Christy quickly referred back to Condon and said her leadership as team captain and work ethic have spurred his growth as a hurdler. “I’ve always looked up to her as my inspiration for a really crazy athlete. Everything you put her in, she can do,” he said.
Condon emphasized that her success comes from treating every practice like a meet and zeroing in on each aspect of her events. She said that in the long jump especially, there are a lot of them.
“It’s like a math problem to me,” she said. “There’s the angle, making the distance of all your strides normal but your last step shorter, and if you don’t have that right the whole jump is trash. It forces you to focus in a different way than any other event.”
She added that her final jump is her favorite because she has learned from each prior jump what to correct.
“That’s why I’ve become a better long jumper. I love the sixth jump,” she said. “It would be great to win on the first jump, but I can rely on my ability to rise to the occasion.”
Christy is the latest in his family to compete at a state meet after his eighth-grade sisters Eloise and Adrienne Christy helped propel the high school cross-country team to a Division 5 state championship. Christy said much of this success is due to support from their father, Chilmark Coffee owner and long-distance runner Todd Christy, who is always there to put new spikes in Christy’s cleats when he forgets or text him hurdling videos while he’s at school.
“He inspires me everyday. He’s always on my side and goes to every meet of the season. He’s part of the team,” he said.
Christy said he also has a pre-race ritual and a mantra. He said to settle his heart rate, he does a few practice runs on the hurdles and while walking back counts the seconds by clicking his cleats together.
“I have to remind myself that time is passing slowly. The ritual helps a lot where I do the same thing to get the nerves out,” he said.
He and Condon said they share the same mantra: “What you put in is what you get out.” They echoed this means you create your own success through work on and off the track.

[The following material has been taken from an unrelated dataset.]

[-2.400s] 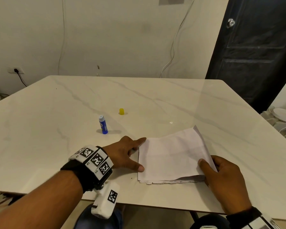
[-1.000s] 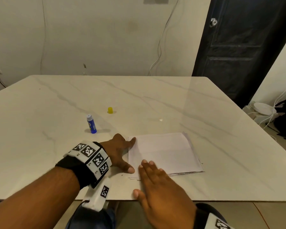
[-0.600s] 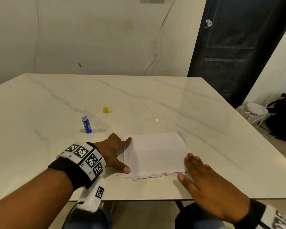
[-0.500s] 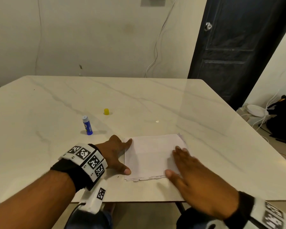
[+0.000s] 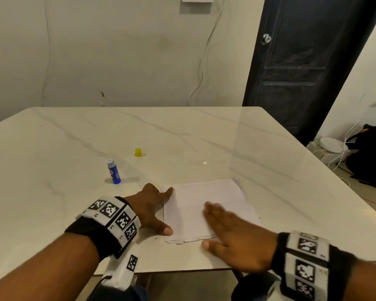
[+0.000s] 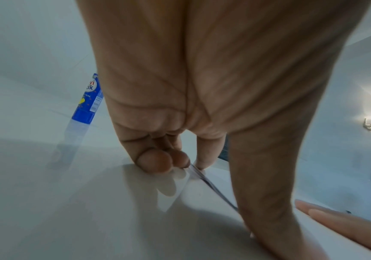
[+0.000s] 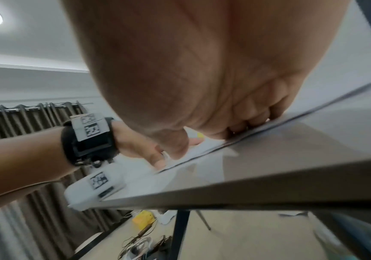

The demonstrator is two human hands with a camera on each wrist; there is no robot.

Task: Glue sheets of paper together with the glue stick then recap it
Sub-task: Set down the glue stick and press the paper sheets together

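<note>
A: Right hand [image 5: 232, 237]: fingers straight and together, palm down, flat on the sheets [image 5: 206, 205] over their near right part; thumb out past the stack's near edge, on or just above the table [image 5: 204, 131], cannot tell which. Nothing gripped.

B: Left hand [image 5: 149, 208]?

A: Spread. Forefinger at the far left corner of the stack, thumb at the near left corner, so it brackets the left edge. In the left wrist view the outer fingers are curled under, their tips on the table just beside the paper edge. It holds nothing either.

B: Stack position?

A: Near the table's near edge, about mid-width. Near edge of the stack is ragged; the layers are not quite flush.

B: Glue stick [image 5: 114, 171]?

A: Upright and uncapped, beyond the left hand, apart from the paper. Cap [image 5: 138, 152] stands further in toward the table's middle, apart from the stick.

B: Step, as judged?

A: Pressing the sheets flat so the glued layers bond. Gluing looks done or close to it; recapping not yet done.

B: Next move?

A: Probably lift a hand off the paper, take the stick by its barrel, bring the cap over its open top and push it home. Stick is narrow and upright, so it may tip if nudged.
</note>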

“I’m big on doing all of the little things right so no matter what happens, you feel you did everything you could,” said Condon. “I’ve learned that the good things feel even better when I know I created them and it wasn’t just luck.”
“All the little things start adding up,” added Christy.
Top performances at All-States could catapult Condon and Christy to the upcoming New England meet, or the Nationals in New York city. That means practice every day in the MVRHS gym and school hallways, the only way to simulate an indoor track environment. They said they don’t mind, and thanked Mr. Schroeder for his commitment to their training, even if it’s under a basketball hoop.
“Joe puts in so much time with us on and off the track. He’s the all-mentor in everything we do,” said Christy.
Looking ahead to potential collegiate track careers, Condon said she is already being courted by several schools to compete in the 400-meter outdoor hurdles and the heptathlon. Christy said he’d like to continue running in college, too, and could also see himself taking the teaching route.
“I would love to coach track,” he said. “I love watching the younger kids come up and begin their own stories. I don’t even care if they beat my time. I want to see other kids become great and love the sport and grow it.”
Condon said that sounds a lot like herself, adding that though her success at the state meet is validating, it’s what the sport has taught her in other aspects of her life that means the most.
“Track teaches you discipline and accountability and patience,” she said. “If you get nervous before a race, it’s not because you’re bad, it’s because you care...In school it’s definitely helped me with confidence and knowing a lot of things are an effort game. You can put in more than you think you know you can. I think track teaches you that.”